• [TASK BRIEF] The required result is a line count: how many lines in this data hold the word "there". Give only that.

• [DATA TO PROCESS]
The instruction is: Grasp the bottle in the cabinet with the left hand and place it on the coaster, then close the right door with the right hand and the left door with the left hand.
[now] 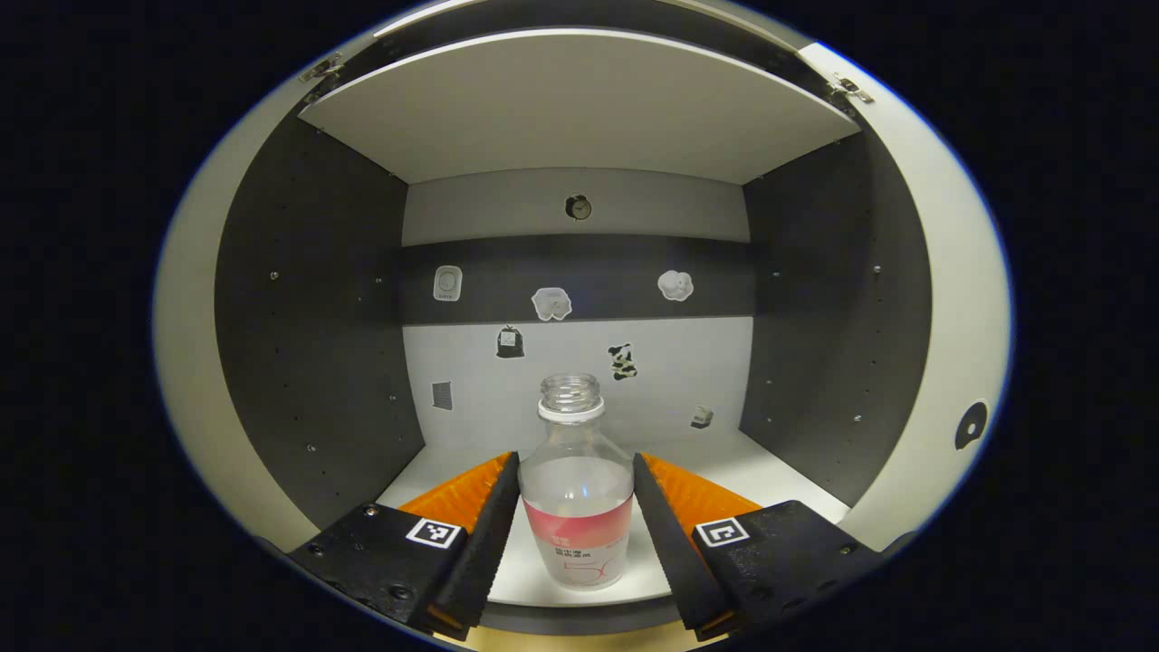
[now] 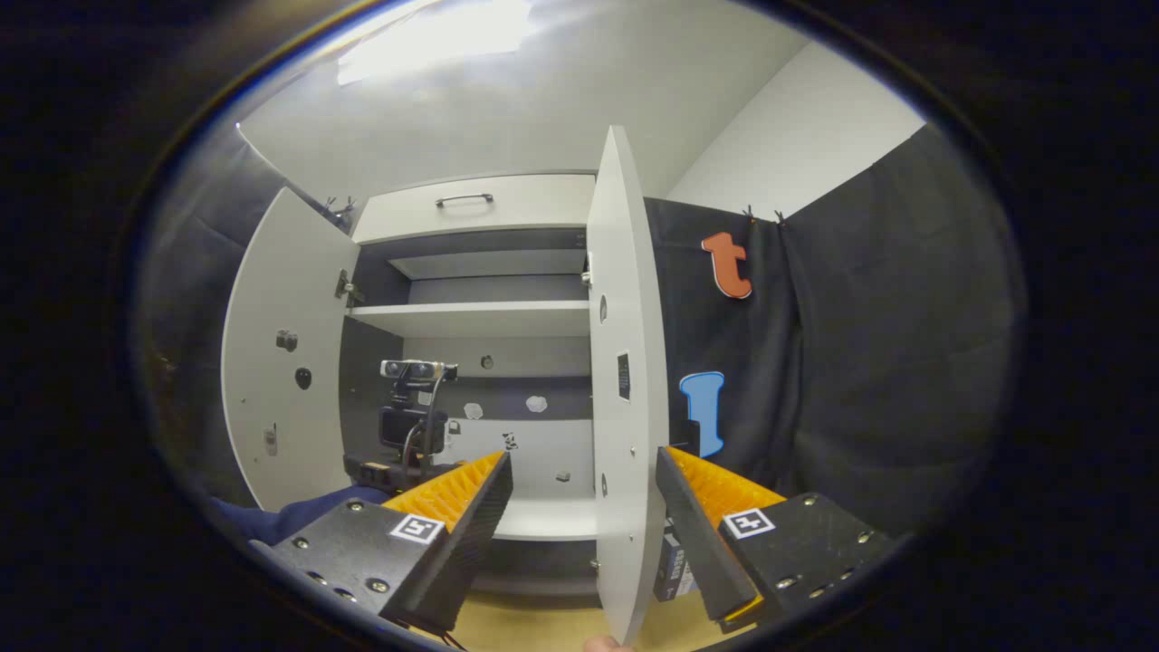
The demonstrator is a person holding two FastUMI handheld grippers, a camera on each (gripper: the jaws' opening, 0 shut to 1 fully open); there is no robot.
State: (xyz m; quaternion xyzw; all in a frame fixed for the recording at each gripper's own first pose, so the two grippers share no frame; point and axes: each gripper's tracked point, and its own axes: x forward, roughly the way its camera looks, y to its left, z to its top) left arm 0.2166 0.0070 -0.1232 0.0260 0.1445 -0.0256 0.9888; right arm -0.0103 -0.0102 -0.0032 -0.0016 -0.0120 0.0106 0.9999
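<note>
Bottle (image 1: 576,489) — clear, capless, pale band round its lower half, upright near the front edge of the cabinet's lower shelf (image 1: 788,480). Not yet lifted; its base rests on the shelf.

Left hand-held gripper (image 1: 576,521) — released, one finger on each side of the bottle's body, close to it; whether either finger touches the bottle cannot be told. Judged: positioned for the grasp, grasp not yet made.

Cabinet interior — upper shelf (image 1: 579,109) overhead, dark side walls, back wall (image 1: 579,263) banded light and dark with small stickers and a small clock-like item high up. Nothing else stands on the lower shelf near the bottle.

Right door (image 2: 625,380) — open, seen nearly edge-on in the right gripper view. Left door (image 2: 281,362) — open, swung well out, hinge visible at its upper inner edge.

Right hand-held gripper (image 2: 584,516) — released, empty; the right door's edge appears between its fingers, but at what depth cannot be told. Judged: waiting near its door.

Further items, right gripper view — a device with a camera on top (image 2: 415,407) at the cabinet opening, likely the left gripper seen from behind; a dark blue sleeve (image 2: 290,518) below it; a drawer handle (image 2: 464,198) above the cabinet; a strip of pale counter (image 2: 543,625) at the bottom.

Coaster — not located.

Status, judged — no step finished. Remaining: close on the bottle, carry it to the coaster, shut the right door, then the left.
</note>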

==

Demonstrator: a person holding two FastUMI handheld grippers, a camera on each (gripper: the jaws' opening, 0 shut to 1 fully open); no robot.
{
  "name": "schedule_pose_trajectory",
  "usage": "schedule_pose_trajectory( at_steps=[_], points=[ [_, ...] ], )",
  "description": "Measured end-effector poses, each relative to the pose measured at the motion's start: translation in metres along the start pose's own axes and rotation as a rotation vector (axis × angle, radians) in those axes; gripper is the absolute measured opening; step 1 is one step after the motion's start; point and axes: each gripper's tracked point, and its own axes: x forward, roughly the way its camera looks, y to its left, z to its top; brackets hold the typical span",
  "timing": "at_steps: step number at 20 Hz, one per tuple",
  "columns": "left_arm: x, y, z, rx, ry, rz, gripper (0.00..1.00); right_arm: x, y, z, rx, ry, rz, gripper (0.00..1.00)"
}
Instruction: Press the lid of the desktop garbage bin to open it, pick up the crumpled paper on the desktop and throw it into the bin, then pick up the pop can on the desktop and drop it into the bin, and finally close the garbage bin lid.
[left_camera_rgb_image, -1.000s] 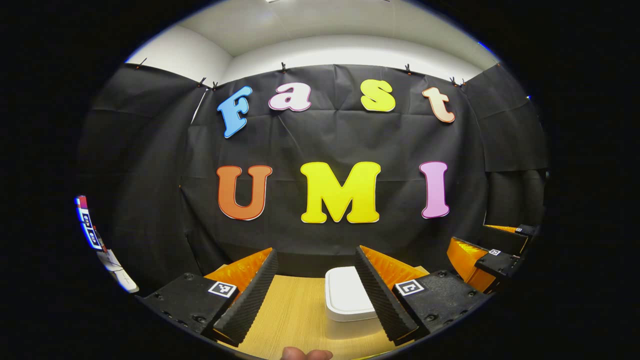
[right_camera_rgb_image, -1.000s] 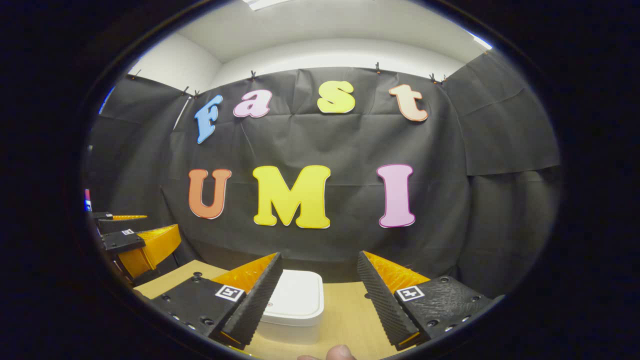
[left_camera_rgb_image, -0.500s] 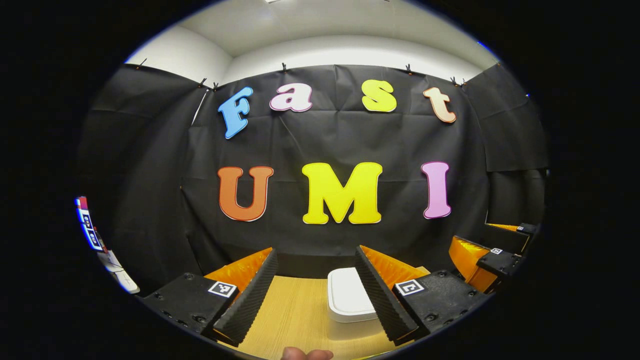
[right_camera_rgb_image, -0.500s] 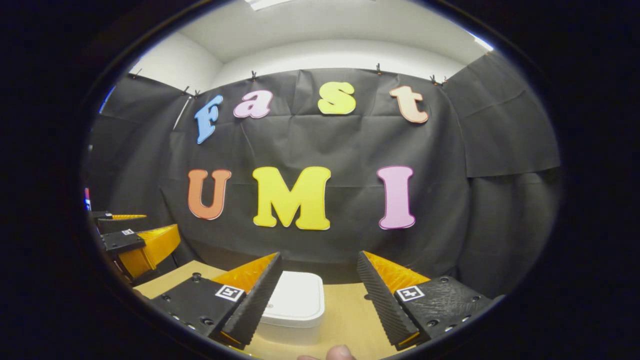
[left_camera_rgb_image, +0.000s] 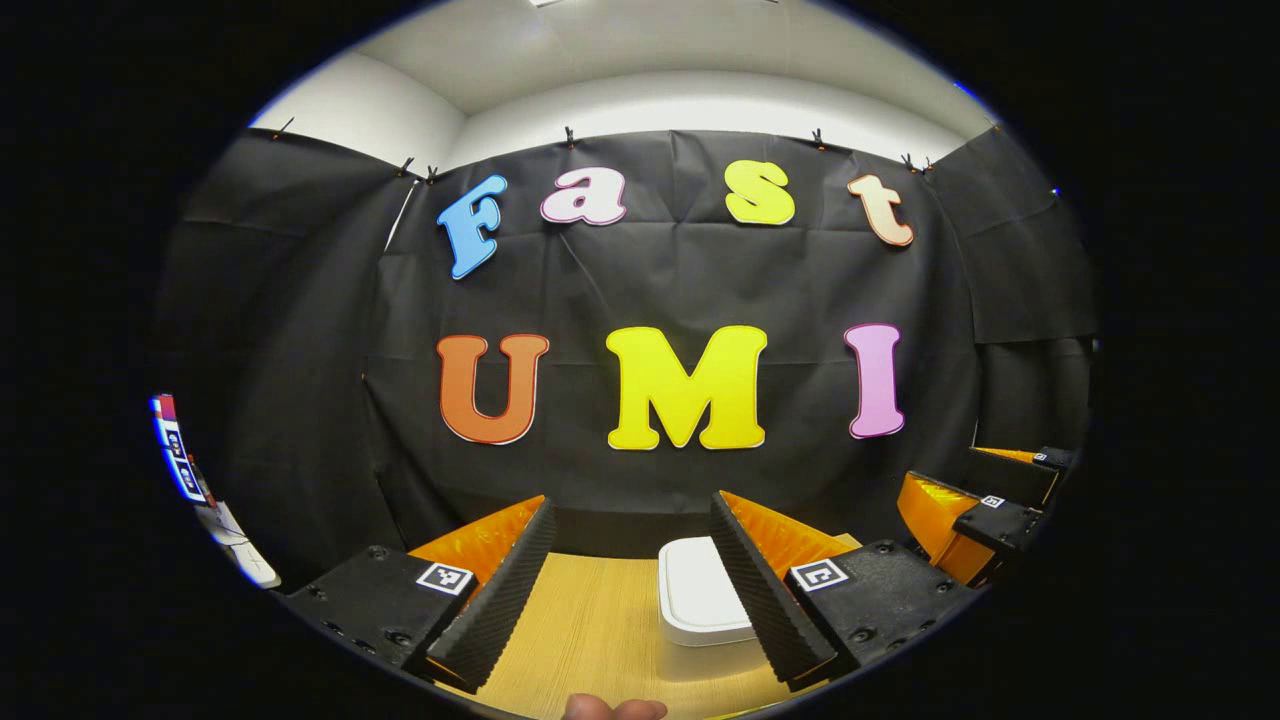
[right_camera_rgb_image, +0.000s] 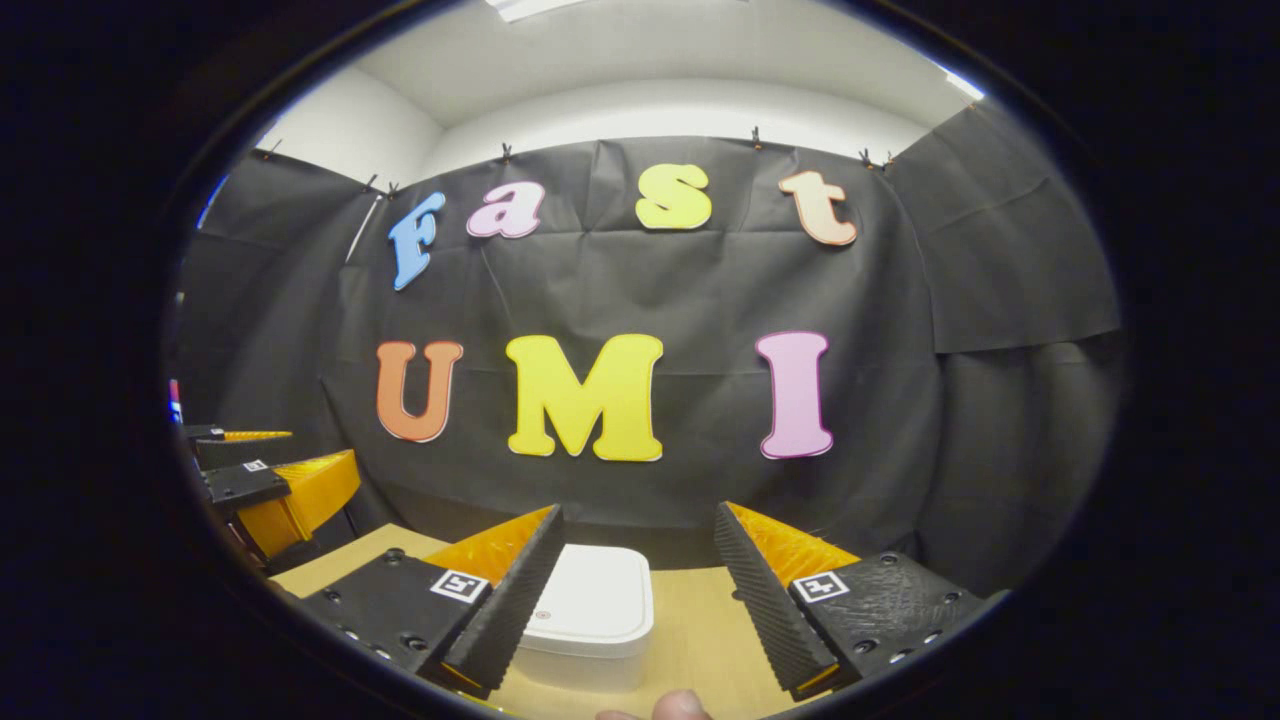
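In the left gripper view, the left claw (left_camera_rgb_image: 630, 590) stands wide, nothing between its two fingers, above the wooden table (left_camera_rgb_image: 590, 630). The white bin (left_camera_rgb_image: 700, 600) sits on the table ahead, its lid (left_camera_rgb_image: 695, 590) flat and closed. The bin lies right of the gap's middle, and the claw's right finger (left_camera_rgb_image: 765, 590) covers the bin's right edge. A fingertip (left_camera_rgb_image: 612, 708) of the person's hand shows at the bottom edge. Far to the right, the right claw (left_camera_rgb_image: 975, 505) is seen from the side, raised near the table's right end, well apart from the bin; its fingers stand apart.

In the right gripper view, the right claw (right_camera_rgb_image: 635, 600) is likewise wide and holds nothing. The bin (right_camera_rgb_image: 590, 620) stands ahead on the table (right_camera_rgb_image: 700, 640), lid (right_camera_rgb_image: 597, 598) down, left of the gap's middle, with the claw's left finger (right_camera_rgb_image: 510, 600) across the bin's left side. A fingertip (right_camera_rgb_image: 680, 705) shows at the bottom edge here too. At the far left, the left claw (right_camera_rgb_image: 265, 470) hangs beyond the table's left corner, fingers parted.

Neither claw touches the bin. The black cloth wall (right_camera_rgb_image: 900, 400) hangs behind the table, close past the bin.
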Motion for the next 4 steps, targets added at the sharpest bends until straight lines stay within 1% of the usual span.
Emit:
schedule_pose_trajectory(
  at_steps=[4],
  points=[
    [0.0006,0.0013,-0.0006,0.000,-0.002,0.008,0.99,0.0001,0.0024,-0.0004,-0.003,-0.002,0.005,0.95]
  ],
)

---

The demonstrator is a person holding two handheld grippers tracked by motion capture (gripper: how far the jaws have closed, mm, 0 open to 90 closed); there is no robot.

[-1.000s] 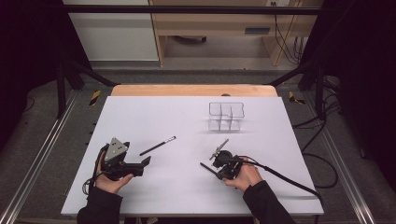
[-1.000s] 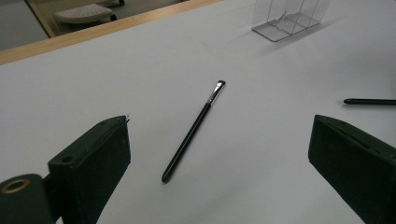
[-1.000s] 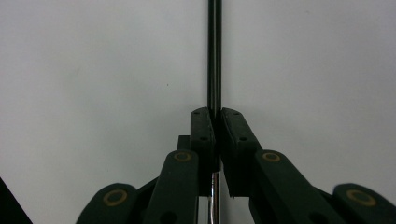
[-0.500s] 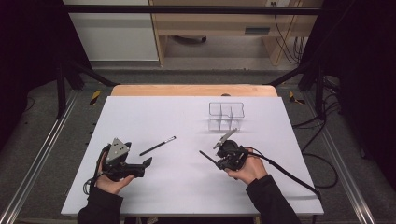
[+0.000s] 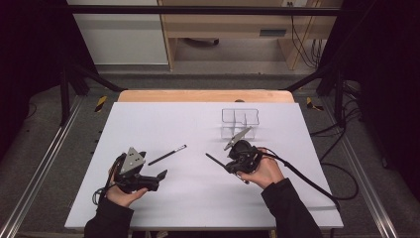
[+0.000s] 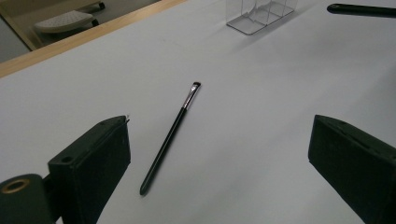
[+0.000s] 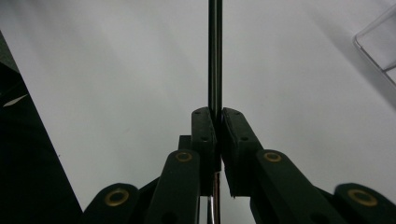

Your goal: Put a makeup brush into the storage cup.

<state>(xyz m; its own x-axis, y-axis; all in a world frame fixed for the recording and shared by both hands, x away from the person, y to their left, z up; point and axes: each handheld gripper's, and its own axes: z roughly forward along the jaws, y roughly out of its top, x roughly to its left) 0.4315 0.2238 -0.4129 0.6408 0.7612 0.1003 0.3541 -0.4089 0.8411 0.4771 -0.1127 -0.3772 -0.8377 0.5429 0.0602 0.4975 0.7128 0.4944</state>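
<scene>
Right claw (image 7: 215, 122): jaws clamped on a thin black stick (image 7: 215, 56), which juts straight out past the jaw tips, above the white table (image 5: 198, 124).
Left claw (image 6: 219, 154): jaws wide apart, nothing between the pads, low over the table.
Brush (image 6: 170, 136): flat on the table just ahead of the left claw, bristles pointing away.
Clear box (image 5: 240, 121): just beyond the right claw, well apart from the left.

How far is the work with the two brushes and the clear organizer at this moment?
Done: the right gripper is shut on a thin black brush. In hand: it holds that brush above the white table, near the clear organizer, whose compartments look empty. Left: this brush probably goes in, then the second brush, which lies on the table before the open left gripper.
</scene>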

• [FINAL ANSWER] 2